The questionnaire was installed on the interviewers' phones using the ODK application, with different codes for cases and controls. Inconsistent data were corrected after verification. The data were exported to Excel 2016 followed by coding and then to SPSS version 25 for statistical analysis. Different categories were created, these included nutritional status with BMI (< 18.5 kg/m 2 , 18.5 to 24.99 kg/m 2 , 25 to 29.99 kg/m 2 , ≥ 30 kg/m 2 ). Viral load (< 1000 copies/ml and ≥ 1000 copies/ml). Duration of HIV infection (< 1 year, 1 to 4 years, 5 to 9 years and ≥ 10 years). The various codes were generated to facilitate analysis (profession, WHO clinical stage, comorbidity, use of alcohol or tobacco, 3 HP or isoniazid prophylaxis, co-infected status). Proportions were generated for categorical variables, and measures of central tendency and dispersion for quantitative numerical variables. The median and interquartile range were used when the distribution was not normal for the age variable. The U mann Whitney test was used to compare the median age of cases and controls after rejecting the hypothesis of the normality of the distribution. A bivariate analysis was first performed with each variable of interest to judge their effect on HIV/TB co-infection status. Variables with p ≤ 0.20 were retained in the multivariate regression model. Crude and adjusted odds ratios and 95% confidence intervals (CIs) were calculated for each variable of interest. The Hosmer-Lemeshow test was used to assess the fit of the logistic regression model. The value of p < 0.05 in the multivariate regression model was considered a statistically significant threshold value.
The informed consent of the participants and the authorisation of those in charge of the facilities were required prior to the interview and use of the patients' medical documents. The study was conducted in strict compliance with the ethical principles of biomedical research and monitoring. Subjects were informed about the conduct of the survey, and were told that there would be no remuneration after the interview, and that no health care would be provided. No physical, social (stigmatisation, indexation), psychological or economic harm was done to them. They were informed of the possibility of interrupting their participation in the study at any time. Confidentiality was strictly observed throughout the data collection process. This included data management, analysis and dissemination of results. The study was approved by the Ethics Committee of the School of Public Health at the University of Kinshasa under approval no. ESP/CE/188/2023.

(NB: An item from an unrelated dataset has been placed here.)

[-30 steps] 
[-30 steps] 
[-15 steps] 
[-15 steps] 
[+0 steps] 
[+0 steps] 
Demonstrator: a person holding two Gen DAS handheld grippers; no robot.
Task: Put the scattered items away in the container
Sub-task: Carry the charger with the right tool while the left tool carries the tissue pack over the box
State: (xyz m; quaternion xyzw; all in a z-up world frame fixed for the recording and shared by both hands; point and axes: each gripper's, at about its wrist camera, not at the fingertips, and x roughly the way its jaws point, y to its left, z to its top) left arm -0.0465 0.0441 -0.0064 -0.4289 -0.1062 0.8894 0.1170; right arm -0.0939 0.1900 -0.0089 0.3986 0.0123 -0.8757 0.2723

Of the four care facilities identified, only three were included in the study after counting cases for each facility. Vijana HC was excluded for lack of HIV/TB co-infection cases meeting the selection criteria during the study period. The two health facilities, namely the Kabinda HGR and the Kalembelembe Hospital, have one-stop shops for HIV and TB care. The Kitega centre was the only facility that did not have a one-stop shop. A total of 281 PLHIV were included in the study, 70 of whom were considered cases and 211 controls (Figure 2).
Figure 2: Distribution of patients enrolled in the study by care facility in the Lingwala health zone from 2021 to 2023. View Figure 2
Overall, the median age of the PLHIV enrolled in the study was 45 years (SIR: 35 to 55 years). The majority of patients were female, with a sex ratio of one man to two women. The study showed that very few of the PLHIV enrolled reported having spent time in a prison environment, with a frequency of around 1.4% (Table 1).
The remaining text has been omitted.